» Activity
From the first line to the last, copy the listing exactly and omit the images.

» Information supplied
================================

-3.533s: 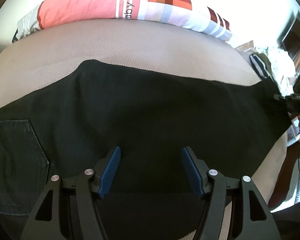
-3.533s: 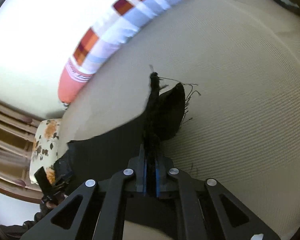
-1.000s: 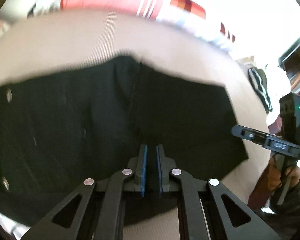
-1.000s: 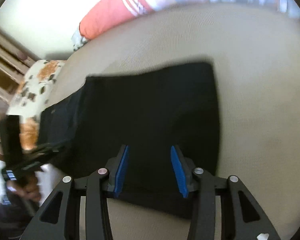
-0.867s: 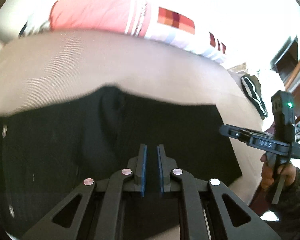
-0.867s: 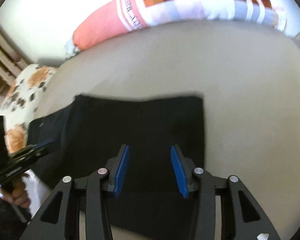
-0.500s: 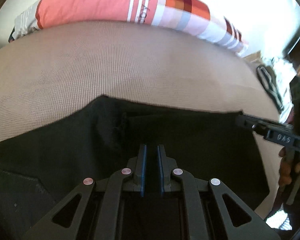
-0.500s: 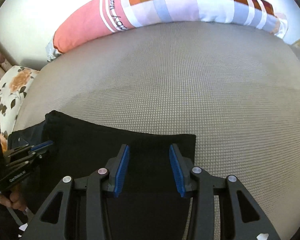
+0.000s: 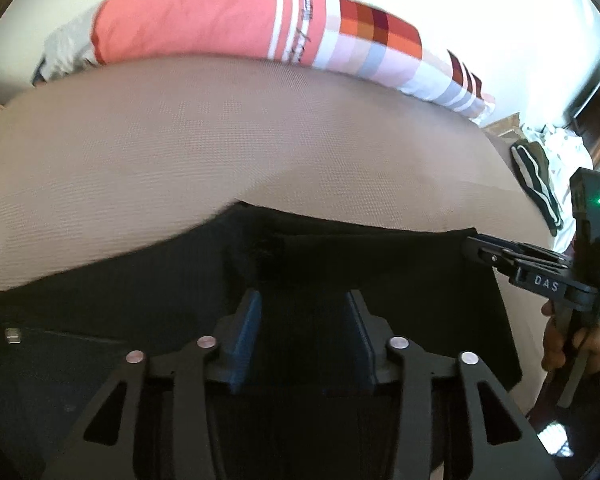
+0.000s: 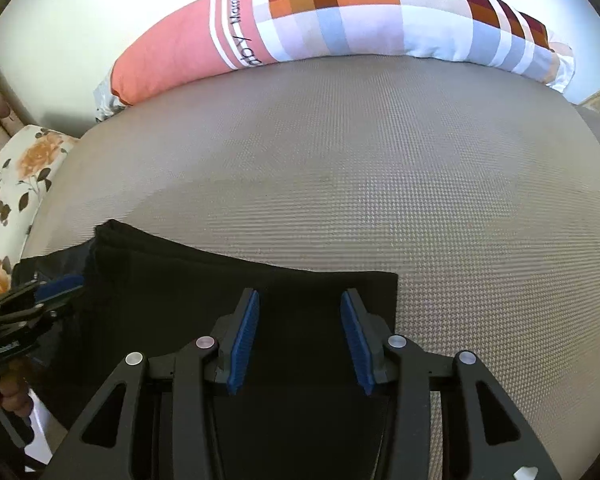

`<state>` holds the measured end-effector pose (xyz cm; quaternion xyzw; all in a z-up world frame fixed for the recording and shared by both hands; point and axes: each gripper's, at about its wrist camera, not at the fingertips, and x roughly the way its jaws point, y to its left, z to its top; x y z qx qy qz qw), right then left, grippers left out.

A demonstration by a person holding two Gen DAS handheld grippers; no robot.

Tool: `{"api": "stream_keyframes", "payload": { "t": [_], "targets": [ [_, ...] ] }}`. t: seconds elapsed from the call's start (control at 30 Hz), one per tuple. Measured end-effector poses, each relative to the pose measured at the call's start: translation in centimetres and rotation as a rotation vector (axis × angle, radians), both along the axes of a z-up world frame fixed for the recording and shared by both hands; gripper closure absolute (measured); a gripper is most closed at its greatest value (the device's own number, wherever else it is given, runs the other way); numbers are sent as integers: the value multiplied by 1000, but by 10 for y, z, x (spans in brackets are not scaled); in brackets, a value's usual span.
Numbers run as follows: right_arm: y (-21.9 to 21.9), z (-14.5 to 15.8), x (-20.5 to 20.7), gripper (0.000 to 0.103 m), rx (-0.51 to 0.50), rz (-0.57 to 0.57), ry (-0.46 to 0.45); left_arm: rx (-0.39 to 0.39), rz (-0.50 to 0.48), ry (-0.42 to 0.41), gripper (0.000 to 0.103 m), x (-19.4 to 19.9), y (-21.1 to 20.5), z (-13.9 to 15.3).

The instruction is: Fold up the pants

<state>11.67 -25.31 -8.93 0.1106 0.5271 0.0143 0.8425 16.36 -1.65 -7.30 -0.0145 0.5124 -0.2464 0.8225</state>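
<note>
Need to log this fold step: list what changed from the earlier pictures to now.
The left hand-held gripper, shut on the pants a second ago, has just opened and let them go. The right hand-held gripper had already dropped the leg end, folded over leftward. The pillow and mattress are unchanged.

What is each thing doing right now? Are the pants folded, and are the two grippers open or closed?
black pants: folded over, lying flat on the bed.
left gripper: open, jaws have just been opening, nothing pinched, pants below.
right gripper: open, over the pants, gripping nothing.
long pillow: lying along the bed's far edge.
bed: covered by a beige sheet, pants at its near edge.
</note>
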Motion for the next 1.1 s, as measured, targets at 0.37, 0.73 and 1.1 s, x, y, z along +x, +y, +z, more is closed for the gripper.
{"api": "stream_keyframes", "payload": {
  "t": [0.37, 0.73, 1.1],
  "targets": [
    [43, 31, -19, 50, 17, 77, -58, 80, 178, -117, 37, -34, 136, 63],
    [85, 39, -35, 50, 76, 128, -27, -39, 441, -4, 31, -46, 293, 44],
    [127, 35, -27, 49, 73, 101, 42, -395, 389, 245, 31, -32, 347, -18]
  ]
}}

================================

» Output for this task
-3.533s: 
-3.533s: 
-1.000s: 
-1.000s: 
-0.867s: 
-0.867s: 
-0.500s: 
-0.500s: 
+0.000s: 
+0.000s: 

`<state>` holds the measured end-effector pose (xyz cm; quaternion xyzw; all in a z-up world frame fixed for the recording and shared by both hands; point and axes: each gripper's, at about its wrist camera, not at the fingertips, and x roughly the way its jaws point, y to its left, z to its top; x y z qx qy qz qw), right then left, grippers left out.

A demonstration by a person holding two Gen DAS handheld grippers; no robot.

Tool: `{"api": "stream_keyframes", "payload": { "t": [_], "targets": [ [_, ...] ] }}`. t: seconds elapsed from the call's start (control at 30 Hz), one per tuple. Measured end-effector poses, each relative to the pose measured at the call's start: translation in centimetres and rotation as a rotation vector (axis × angle, radians), both along the axes of a z-up world frame fixed for the recording and shared by both hands; gripper closure absolute (measured); a gripper is most closed at its greatest value (the device's own number, wherever else it is given, runs the other way); numbers are sent as integers: the value multiplied by 1000, but by 10 for y, z, x (spans in brackets are not scaled); in brackets, a value's usual span.
Numbers run as follows: right_arm: y (-21.9 to 21.9), z (-14.5 to 15.8), x (-20.5 to 20.7), gripper (0.000 to 0.103 m), rx (-0.51 to 0.50), rz (-0.57 to 0.57), ry (-0.46 to 0.45); left_arm: rx (-0.39 to 0.39), rz (-0.50 to 0.48), ry (-0.42 to 0.41), gripper (0.000 to 0.103 m), x (-19.4 to 19.9), y (-21.1 to 20.5), z (-13.9 to 15.3).

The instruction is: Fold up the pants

<state>11.67 -25.31 -8.93 0.1106 0.5271 0.0143 0.8425 16.36 -1.65 -7.30 -0.0145 0.5124 -0.2464 0.8225</state>
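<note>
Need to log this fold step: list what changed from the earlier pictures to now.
The left hand-held gripper, shut on the pants a second ago, has just opened and let them go. The right hand-held gripper had already dropped the leg end, folded over leftward. The pillow and mattress are unchanged.

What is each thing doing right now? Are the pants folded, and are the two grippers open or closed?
black pants: folded over, lying flat on the bed.
left gripper: open, jaws have just been opening, nothing pinched, pants below.
right gripper: open, over the pants, gripping nothing.
long pillow: lying along the bed's far edge.
bed: covered by a beige sheet, pants at its near edge.
</note>
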Motion for the next 1.1 s, as measured, targets at 0.37, 0.73 and 1.1 s, x, y, z along +x, +y, +z, more is closed for the gripper.
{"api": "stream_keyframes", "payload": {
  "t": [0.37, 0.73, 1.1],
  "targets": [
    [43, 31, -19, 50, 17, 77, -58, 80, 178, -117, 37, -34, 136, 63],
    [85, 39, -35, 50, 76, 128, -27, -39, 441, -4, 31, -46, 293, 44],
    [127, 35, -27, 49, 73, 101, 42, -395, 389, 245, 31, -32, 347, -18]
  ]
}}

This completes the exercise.